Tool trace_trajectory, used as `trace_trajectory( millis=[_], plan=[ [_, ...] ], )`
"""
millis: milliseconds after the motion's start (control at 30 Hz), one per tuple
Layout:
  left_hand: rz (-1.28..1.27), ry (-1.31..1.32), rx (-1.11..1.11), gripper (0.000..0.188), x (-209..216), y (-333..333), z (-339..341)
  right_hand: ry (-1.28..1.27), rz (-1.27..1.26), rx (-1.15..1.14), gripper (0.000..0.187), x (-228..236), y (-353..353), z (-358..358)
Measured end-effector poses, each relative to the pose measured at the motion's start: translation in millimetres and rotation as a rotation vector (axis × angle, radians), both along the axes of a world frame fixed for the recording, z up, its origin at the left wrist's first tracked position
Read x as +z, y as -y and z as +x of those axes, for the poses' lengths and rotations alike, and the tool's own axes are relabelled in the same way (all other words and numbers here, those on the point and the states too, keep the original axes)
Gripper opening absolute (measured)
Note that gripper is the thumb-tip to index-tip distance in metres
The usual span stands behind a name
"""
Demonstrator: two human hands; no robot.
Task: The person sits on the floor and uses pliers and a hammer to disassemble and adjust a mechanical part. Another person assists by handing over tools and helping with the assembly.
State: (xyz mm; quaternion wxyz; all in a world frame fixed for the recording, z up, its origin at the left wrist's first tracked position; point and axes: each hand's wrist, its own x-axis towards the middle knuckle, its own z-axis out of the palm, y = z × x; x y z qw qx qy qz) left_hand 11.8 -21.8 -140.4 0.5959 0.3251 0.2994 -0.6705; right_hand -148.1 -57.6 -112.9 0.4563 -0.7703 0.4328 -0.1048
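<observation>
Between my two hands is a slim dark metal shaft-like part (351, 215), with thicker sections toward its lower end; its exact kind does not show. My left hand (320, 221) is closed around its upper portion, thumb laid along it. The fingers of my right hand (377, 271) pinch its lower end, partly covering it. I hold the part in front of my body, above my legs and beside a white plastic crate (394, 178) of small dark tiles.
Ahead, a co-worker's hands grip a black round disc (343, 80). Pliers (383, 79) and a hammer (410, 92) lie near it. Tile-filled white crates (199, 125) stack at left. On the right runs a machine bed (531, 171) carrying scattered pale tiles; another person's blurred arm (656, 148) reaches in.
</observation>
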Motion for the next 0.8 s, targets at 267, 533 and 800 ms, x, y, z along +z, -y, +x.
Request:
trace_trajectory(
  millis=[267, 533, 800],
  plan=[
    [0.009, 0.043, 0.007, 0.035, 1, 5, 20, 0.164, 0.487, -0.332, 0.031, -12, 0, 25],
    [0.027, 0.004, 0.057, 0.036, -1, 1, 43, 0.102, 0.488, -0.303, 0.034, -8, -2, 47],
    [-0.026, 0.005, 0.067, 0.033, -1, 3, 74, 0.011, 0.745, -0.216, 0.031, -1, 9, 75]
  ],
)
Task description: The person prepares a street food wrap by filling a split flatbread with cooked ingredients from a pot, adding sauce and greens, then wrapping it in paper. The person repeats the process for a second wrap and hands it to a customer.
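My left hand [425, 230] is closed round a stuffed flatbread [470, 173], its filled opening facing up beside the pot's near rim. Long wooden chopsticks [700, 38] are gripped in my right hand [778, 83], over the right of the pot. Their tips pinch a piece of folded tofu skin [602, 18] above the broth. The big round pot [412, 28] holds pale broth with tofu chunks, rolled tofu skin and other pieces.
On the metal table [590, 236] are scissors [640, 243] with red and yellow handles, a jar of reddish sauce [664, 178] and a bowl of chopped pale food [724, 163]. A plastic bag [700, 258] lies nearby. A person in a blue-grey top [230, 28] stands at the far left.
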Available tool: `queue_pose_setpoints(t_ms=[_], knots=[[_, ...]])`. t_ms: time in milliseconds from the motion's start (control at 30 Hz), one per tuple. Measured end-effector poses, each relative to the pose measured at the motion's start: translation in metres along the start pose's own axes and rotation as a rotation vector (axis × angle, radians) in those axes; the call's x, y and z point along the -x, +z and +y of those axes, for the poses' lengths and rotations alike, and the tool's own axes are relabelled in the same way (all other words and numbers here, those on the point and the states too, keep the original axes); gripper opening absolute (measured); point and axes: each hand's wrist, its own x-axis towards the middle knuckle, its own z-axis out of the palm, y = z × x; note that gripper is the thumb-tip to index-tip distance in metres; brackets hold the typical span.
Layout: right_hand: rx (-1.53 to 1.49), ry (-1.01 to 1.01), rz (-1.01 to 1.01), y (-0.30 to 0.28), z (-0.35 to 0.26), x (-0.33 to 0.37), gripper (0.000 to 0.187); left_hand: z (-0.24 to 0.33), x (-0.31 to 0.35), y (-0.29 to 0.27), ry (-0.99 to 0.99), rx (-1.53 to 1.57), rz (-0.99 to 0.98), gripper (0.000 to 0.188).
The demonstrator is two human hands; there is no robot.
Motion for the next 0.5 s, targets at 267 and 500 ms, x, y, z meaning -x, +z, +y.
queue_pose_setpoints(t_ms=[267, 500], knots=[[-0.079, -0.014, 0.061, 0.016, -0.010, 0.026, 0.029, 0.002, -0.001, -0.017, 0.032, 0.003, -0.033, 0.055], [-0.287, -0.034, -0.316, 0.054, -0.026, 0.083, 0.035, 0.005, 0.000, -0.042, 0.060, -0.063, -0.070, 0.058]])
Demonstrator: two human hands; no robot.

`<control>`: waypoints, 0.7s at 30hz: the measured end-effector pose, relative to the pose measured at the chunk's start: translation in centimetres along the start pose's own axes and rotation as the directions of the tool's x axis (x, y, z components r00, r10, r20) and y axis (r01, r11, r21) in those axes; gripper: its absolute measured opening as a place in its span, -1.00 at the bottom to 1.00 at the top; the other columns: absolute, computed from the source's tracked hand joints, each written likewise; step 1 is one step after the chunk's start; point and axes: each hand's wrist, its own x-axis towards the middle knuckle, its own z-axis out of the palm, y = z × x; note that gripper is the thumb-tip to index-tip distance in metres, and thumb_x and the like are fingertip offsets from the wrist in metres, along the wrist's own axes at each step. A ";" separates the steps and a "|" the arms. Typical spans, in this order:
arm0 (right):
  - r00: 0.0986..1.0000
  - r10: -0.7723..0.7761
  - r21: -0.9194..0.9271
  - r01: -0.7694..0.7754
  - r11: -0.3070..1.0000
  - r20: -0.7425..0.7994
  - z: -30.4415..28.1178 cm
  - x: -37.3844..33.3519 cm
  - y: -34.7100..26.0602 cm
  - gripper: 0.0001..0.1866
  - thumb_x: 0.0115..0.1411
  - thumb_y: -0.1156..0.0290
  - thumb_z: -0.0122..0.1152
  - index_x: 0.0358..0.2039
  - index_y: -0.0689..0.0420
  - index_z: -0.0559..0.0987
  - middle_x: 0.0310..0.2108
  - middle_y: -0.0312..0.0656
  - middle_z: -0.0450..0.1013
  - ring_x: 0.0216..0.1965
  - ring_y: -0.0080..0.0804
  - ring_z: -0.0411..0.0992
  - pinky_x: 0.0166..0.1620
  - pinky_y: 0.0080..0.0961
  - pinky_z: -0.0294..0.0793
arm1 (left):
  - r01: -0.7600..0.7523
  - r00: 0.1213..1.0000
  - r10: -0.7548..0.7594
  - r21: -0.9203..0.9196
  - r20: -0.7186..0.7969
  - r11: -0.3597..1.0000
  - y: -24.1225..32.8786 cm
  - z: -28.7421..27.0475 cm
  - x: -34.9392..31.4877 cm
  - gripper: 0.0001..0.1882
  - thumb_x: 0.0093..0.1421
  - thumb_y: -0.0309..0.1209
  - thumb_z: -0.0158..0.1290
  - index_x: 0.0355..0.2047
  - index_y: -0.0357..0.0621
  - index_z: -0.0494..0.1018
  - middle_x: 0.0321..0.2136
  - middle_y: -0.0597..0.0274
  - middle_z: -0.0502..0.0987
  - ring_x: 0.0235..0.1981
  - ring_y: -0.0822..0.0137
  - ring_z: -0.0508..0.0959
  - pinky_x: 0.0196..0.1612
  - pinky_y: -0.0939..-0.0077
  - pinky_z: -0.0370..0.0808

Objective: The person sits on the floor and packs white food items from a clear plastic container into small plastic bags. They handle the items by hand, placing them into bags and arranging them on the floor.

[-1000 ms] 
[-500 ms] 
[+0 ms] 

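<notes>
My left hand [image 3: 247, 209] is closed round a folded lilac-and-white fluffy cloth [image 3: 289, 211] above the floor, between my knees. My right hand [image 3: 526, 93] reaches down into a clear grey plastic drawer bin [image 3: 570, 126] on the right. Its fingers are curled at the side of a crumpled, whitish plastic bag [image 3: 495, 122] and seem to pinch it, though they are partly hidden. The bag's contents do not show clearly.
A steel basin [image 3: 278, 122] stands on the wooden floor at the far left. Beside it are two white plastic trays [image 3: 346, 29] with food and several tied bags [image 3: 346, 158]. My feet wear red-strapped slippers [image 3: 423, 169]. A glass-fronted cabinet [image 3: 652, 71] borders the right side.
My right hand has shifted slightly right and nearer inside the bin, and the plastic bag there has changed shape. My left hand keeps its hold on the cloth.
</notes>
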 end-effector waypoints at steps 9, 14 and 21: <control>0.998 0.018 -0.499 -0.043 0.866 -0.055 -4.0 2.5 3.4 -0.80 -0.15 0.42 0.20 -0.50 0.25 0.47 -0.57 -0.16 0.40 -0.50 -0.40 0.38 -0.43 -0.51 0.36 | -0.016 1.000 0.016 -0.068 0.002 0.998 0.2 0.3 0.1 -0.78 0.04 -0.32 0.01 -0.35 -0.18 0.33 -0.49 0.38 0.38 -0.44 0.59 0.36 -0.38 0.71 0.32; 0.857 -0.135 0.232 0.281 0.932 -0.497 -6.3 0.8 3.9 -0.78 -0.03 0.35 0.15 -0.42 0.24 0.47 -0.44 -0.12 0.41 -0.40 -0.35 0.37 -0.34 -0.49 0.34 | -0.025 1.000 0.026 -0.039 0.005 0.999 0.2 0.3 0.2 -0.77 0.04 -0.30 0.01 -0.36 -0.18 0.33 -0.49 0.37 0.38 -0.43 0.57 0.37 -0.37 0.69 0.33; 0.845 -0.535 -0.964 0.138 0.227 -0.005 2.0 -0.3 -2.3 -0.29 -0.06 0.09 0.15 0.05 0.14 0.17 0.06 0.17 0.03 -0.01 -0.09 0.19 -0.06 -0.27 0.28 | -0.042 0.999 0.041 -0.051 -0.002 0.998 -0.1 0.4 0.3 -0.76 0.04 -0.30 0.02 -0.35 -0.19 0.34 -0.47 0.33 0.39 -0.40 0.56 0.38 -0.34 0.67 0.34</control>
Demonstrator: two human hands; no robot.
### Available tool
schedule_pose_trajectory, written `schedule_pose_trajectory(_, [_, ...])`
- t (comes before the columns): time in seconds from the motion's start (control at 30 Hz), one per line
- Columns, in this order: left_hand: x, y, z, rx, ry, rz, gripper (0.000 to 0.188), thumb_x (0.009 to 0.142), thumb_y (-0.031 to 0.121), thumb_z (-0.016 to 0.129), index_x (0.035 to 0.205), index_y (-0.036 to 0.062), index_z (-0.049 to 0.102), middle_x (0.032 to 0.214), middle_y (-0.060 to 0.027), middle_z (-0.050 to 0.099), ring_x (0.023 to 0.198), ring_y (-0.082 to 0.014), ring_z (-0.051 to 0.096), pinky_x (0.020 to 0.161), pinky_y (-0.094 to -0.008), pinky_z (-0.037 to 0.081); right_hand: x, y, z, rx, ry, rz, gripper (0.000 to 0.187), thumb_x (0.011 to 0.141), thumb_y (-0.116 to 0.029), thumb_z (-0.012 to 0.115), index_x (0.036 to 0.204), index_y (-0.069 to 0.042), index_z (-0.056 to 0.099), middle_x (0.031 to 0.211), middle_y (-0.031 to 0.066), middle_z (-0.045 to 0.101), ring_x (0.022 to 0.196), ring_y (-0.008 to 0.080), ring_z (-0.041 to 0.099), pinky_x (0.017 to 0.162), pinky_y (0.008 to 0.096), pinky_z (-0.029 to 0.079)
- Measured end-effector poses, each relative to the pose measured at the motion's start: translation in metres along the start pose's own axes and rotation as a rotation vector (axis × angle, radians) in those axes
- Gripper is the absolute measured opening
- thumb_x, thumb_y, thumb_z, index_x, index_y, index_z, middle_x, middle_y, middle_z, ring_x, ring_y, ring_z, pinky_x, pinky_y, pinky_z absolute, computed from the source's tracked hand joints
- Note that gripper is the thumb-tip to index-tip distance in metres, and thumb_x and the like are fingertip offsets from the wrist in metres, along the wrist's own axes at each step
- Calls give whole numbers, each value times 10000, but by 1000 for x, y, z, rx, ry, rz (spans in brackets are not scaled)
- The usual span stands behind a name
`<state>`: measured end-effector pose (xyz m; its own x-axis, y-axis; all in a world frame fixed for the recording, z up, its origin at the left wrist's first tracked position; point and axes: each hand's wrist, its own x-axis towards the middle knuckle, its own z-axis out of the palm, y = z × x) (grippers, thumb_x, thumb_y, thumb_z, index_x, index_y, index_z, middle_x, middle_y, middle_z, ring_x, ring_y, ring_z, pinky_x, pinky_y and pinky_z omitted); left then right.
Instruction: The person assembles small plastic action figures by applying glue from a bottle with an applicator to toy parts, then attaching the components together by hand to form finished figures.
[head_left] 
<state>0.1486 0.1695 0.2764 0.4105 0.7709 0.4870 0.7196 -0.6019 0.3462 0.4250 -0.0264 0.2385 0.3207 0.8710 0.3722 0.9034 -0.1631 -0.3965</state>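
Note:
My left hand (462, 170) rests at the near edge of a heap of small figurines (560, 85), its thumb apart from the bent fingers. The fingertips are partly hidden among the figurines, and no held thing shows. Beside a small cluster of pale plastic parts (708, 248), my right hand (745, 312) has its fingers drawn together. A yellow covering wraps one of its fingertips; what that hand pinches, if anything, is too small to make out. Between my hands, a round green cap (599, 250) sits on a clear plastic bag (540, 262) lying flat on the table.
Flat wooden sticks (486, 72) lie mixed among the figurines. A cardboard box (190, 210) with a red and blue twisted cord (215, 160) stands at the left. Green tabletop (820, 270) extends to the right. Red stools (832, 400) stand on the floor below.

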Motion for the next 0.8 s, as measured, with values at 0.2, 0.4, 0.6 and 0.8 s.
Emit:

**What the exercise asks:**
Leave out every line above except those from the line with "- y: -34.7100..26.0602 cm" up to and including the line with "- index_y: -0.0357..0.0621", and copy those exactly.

**Reply to the exercise:**
  - y: -34.7100..26.0602 cm
  - gripper: 0.0001..0.1866
  - thumb_x: 0.0115..0.1411
  - thumb_y: -0.1156..0.0290
  - thumb_z: -0.0122..0.1152
  - index_x: 0.0358..0.2039
  - index_y: -0.0689..0.0420
  - index_z: -0.0559..0.0987
  - middle_x: 0.0310..0.2108
  - middle_y: -0.0312..0.0656
  - middle_z: -0.0450..0.1013
  - ring_x: 0.0216..0.1965
  - ring_y: -0.0080..0.0804
  - ring_z: -0.0411..0.0992
  - pinky_x: 0.0166..0.1620
  - pinky_y: 0.0080..0.0961
  - pinky_z: -0.0294..0.0793
arm1 (left):
  - r01: -0.7600..0.7523
  - r00: 0.1213..1.0000
  - r10: -0.7548..0.7594
  - r21: -0.9203..0.9196
  - r20: -0.7186..0.7969
  - r11: -0.3597..1.0000
  - y: -24.1225..32.8786 cm
  - z: -28.7421..27.0475 cm
  - x: -34.9392..31.4877 cm
  - gripper: 0.0001..0.1882
  - thumb_x: 0.0093..0.1421
  - thumb_y: -0.0309..0.1209
  - thumb_z: -0.0158..0.1290
  - index_x: 0.0355..0.2047
  - index_y: -0.0357..0.0621

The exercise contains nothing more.